What is needed >> Should the listing contain images, exclude them; give the rest again exactly.

Source material >>

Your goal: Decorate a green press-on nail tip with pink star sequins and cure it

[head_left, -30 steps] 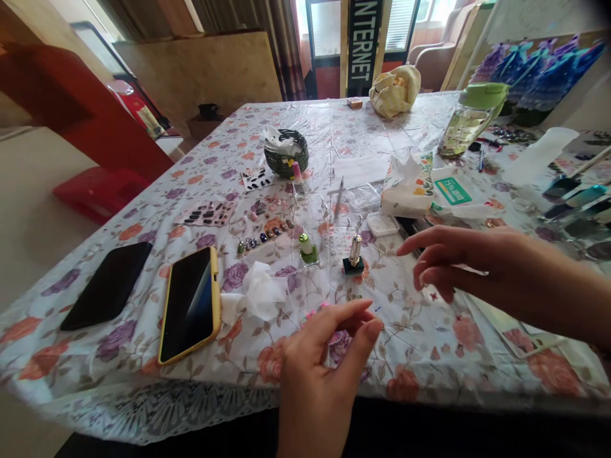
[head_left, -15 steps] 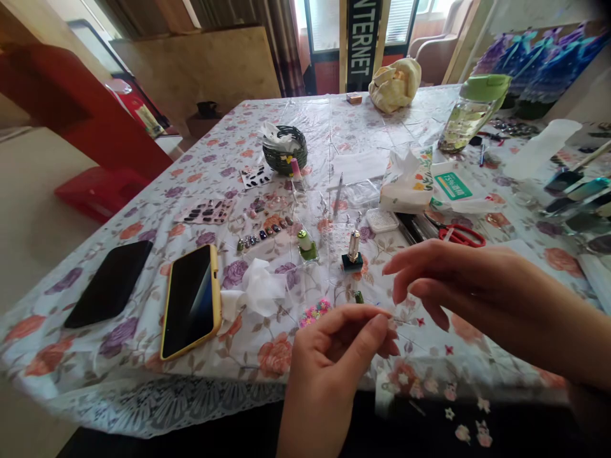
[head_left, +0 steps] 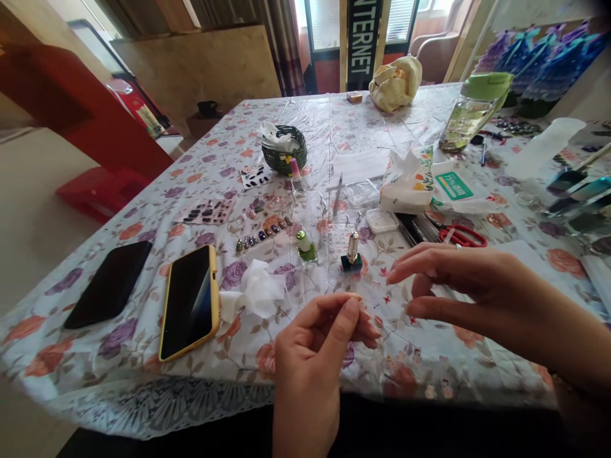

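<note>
**Clear sticker sheet (head_left: 415, 357) in left-hand pinch at table's (head_left: 143, 210) near edge**

Head view, sole view. Left hand (head_left: 315, 343): thumb pressed to forefinger, apparently gripping the sheet's margin. The sheet is at the table's near edge, right of that edge's middle. Right hand (head_left: 442, 283): relaxed, thumb parted from fingers, nothing visible between them, poised towards the table's right edge. A gold-capped bottle (head_left: 352, 254) stands just beyond the left fingertips; red-handled scissors (head_left: 463, 236) lie behind the right hand.

Judged step: steadying the sheet. Any next move calls for light fingertip contact, since the sheet looks flimsy.

Limits: the transparent outline is barely traceable; its small motifs are indistinct; the left palm is hidden. Glassware (head_left: 589, 197) is cut off at right.
</note>
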`<action>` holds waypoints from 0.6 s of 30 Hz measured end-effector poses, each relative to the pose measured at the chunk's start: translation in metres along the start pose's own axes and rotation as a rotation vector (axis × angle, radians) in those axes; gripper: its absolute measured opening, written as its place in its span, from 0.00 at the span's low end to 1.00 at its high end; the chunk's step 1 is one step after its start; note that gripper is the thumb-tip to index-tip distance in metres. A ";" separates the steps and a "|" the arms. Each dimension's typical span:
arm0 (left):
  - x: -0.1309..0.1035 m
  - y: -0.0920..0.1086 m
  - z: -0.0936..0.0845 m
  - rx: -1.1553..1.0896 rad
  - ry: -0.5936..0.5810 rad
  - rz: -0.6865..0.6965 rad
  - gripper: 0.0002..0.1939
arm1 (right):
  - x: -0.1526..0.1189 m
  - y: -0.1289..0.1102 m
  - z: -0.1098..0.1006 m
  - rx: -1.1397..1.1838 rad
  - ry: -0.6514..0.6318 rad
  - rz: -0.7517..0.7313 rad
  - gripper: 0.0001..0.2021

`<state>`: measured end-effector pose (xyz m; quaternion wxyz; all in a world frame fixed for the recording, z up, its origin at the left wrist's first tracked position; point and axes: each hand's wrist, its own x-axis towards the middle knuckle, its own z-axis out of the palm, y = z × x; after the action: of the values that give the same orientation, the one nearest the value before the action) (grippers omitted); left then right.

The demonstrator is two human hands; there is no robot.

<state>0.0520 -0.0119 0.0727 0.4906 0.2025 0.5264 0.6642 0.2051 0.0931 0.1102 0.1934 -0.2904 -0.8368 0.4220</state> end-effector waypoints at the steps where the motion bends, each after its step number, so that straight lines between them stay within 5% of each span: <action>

Problem solution >>
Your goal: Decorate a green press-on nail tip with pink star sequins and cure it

[head_left, -30 steps] 
[head_left, -15 steps] 
[head_left, +0 steps] 

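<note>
**Clear sticker sheet (head_left: 415, 357) in left-hand pinch at table's (head_left: 143, 210) near edge**

Head view, sole view. Left hand (head_left: 315, 343): thumb pressed to forefinger, apparently gripping the sheet's margin. The sheet is at the table's near edge, right of that edge's middle. Right hand (head_left: 442, 283): relaxed, thumb parted from fingers, nothing visible between them, poised towards the table's right edge. A gold-capped bottle (head_left: 352, 254) stands just beyond the left fingertips; red-handled scissors (head_left: 463, 236) lie behind the right hand.

Judged step: steadying the sheet. Any next move calls for light fingertip contact, since the sheet looks flimsy.

Limits: the transparent outline is barely traceable; its small motifs are indistinct; the left palm is hidden. Glassware (head_left: 589, 197) is cut off at right.
</note>
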`<action>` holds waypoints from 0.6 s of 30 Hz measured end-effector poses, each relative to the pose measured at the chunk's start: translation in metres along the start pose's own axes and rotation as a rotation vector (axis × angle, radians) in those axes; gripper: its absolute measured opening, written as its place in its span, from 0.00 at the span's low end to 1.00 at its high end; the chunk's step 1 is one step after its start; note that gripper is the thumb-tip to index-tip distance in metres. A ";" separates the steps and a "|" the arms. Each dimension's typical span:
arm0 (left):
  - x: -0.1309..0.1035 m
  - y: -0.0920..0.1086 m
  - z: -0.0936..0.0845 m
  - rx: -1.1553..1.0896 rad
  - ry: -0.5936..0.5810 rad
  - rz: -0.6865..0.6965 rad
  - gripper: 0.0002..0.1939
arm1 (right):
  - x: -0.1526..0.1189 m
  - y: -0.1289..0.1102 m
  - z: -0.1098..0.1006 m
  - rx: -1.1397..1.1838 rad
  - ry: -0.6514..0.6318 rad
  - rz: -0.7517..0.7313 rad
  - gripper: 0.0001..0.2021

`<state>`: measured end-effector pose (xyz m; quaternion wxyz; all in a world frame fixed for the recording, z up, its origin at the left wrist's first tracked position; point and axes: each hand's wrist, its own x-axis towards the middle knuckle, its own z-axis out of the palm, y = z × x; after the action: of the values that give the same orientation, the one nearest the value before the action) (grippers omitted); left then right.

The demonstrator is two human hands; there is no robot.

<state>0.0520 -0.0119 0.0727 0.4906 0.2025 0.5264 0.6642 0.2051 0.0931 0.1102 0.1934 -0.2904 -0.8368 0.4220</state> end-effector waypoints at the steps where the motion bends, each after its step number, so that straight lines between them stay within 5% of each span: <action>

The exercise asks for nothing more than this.